Najibullah Quraishi a PBS reporter searches deep in the country of Afghanistan for answers to why children are being given away. On his journey he is taken to a safe haven for young girls who have escaped being taken away as an opium bride. Amina is fourteen years old and she now lives in a shelter after escaping. She was to be sold to a seventy year old man to pay back her fathers debts. Amina says that her father took money from the Taliban and promised her to be married to one of them. She is not living with out a family as a refugee in a shelter because of the drug trade in Afghanistan.
Other locals are against the sale and production of the poppy harvest, working in unison with the government to take out Taliban run farms. A government official states, “the locals are happy to work with the government to destroy the poppy and even if they weren’t it is the law.” Although there are some working with the government to eradicate the Opium production those who have taken money from the insurgent organizations are very unhappy. These people know what will happen if they don’t yield a certain amount from their harvest. An elderly woman, her name not stated in the frontline documentary, pleads with the government official saying, “ leave me a patch or two for my sons sake.”
As the Afghani government goes in to destroy whole fields of the poppy, NATO peacekeeping troop under the ISAF (International Security Assistance Force) is there with armored vehicles and professional military to protect the government and their allies from the threat of the Taliban. Admiral Tony Johnstone-Burt a member of the ISAF counter narcotic teams says it is a delicate situation. It is not part of the ISAF’s mandate to take out the poppy fields; the Afghans themselves do this part. Although they play a large part in the safety of those killing the fields they do not partake in the actual destruction.

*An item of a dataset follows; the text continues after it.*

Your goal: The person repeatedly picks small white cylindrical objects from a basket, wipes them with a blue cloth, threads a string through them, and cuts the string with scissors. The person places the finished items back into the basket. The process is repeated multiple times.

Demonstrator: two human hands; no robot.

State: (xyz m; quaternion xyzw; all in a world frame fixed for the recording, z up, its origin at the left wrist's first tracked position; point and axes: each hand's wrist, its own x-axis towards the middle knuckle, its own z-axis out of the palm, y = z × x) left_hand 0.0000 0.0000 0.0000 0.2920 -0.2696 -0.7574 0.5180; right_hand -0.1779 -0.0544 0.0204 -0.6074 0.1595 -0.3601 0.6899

The facts of the situation are so; many farmers cannot create a basis of living off anything besides the growth and harvest of the poppy plant. This is not without trying. An alternative livelihood program is been instated to help farmers switch from opium to wheat or barley. The famers say that they struggle to bring in money with other crops. The price of opium is nearly two thousand five hundred dollars a kilo and not many other crops yield that kind of money.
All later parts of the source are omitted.